Repeat the whole listing below exactly as it reads.
=== Available data ===
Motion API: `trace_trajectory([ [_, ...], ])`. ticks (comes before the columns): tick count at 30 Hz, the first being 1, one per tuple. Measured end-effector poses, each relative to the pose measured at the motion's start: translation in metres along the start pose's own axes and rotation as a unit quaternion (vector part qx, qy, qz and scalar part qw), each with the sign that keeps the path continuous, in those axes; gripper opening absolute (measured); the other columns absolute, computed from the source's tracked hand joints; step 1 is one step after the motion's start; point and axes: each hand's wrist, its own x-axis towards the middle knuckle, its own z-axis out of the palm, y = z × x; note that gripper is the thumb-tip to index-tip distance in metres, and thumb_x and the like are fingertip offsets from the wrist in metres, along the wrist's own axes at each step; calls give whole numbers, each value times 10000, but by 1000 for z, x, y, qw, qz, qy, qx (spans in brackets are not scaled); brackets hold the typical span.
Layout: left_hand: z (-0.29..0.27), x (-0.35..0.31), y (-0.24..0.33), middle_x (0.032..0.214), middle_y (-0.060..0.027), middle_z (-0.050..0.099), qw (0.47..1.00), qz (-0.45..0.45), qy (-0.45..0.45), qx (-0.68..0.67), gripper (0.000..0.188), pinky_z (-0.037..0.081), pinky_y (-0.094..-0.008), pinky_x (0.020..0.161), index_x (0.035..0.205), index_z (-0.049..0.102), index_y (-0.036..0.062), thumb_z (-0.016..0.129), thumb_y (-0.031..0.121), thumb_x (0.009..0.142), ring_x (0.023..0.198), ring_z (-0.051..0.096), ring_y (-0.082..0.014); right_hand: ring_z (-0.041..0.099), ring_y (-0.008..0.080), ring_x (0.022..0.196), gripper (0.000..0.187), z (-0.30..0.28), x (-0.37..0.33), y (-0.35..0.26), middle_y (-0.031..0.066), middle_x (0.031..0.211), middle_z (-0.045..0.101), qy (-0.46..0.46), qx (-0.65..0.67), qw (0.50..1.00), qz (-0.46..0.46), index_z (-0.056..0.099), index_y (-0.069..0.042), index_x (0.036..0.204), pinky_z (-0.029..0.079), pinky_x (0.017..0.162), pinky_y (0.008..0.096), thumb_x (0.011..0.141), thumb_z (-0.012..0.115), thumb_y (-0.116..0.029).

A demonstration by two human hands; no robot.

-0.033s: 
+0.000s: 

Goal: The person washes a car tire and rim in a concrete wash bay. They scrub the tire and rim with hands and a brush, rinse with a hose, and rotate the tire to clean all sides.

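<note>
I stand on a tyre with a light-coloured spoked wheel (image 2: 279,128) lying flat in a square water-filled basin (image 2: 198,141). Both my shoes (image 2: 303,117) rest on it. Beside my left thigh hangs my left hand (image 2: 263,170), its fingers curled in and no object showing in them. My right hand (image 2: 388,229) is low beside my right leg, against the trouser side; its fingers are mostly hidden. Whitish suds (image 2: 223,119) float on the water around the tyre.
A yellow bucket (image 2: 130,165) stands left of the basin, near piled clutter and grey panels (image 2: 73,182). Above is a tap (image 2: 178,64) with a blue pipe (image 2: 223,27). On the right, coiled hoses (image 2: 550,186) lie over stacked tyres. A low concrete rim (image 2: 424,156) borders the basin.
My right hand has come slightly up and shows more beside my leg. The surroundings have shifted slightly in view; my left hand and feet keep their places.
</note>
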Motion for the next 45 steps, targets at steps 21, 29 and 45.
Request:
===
**Your solution**.
Motion API: `trace_trajectory([ [_, ...], ])`. ticks (comes before the columns): tick count at 30 Hz, the first being 1, one per tuple. Measured end-effector poses, each relative to the pose measured at the motion's start: translation in metres along the start pose's own axes and rotation as a unit quaternion (vector part qx, qy, qz and scalar part qw), each with the sign that keeps the path continuous, in those axes; gripper opening absolute (measured); the other columns absolute, computed from the source's tracked hand joints; step 1 is one step after the motion's start; point and axes: each hand's wrist, its own x-axis towards the middle knuckle, its own z-axis out of the palm, y = z × x; note that gripper is the thumb-tip to index-tip distance in metres, and thumb_x and the like are fingertip offsets from the wrist in metres, along the wrist's own axes at each step; calls give whole numbers, each value times 10000, but by 1000 for z, x, y, qw, qz, qy, qx (spans in brackets are not scaled); brackets hold the typical span.
Layout: left_hand: z (-0.29..0.27), x (-0.35..0.31), y (-0.24..0.33), middle_x (0.032..0.214), middle_y (-0.060..0.027), middle_z (-0.050..0.099), qw (0.47..1.00), qz (-0.45..0.45), qy (-0.45..0.45), qx (-0.68..0.67), gripper (0.000..0.188), pinky_z (-0.037..0.081), pinky_y (-0.094..-0.008), pinky_x (0.020..0.161), index_x (0.035..0.205), index_z (-0.049..0.102), index_y (-0.036..0.062), thumb_z (-0.016..0.129), thumb_y (-0.031..0.121), thumb_x (0.009..0.142), ring_x (0.023..0.198), ring_z (-0.051..0.096), ring_y (-0.082..0.014); right_hand: ring_z (-0.041..0.099), ring_y (-0.008..0.080), ring_x (0.022..0.196), gripper (0.000..0.187), z (-0.30..0.28), x (-0.37..0.33), y (-0.35..0.26), middle_y (-0.031..0.066), middle_x (0.031..0.211), middle_z (-0.045..0.101), qy (-0.46..0.46), qx (-0.65..0.67), qw (0.50..1.00), qz (-0.46..0.46), index_z (-0.056..0.099), index_y (-0.069..0.042), index_x (0.036..0.204), pinky_z (-0.029..0.079), pinky_x (0.017..0.162), pinky_y (0.008..0.096), thumb_x (0.011..0.141), thumb_z (-0.012..0.115), thumb_y (-0.116..0.029).

A demonstration by two human hands; no robot.

-0.033s: 
+0.000s: 

Goal: The person washes a car tire and rim in a concrete wash bay. They scrub the tire and rim with hands and a brush, rinse with a hose, and rotate the tire to clean all sides.

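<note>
I stand on a tyre with a light-coloured spoked wheel (image 2: 279,128) lying flat in a square water-filled basin (image 2: 198,141). Both my shoes (image 2: 303,117) rest on it. Beside my left thigh hangs my left hand (image 2: 263,170), its fingers curled in and no object showing in them. My right hand (image 2: 388,229) is low beside my right leg, against the trouser side; its fingers are mostly hidden. Whitish suds (image 2: 223,119) float on the water around the tyre.
A yellow bucket (image 2: 130,165) stands left of the basin, near piled clutter and grey panels (image 2: 73,182). Above is a tap (image 2: 178,64) with a blue pipe (image 2: 223,27). On the right, coiled hoses (image 2: 550,186) lie over stacked tyres. A low concrete rim (image 2: 424,156) borders the basin.
My right hand has come slightly up and shows more beside my leg. The surroundings have shifted slightly in view; my left hand and feet keep their places.
</note>
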Motion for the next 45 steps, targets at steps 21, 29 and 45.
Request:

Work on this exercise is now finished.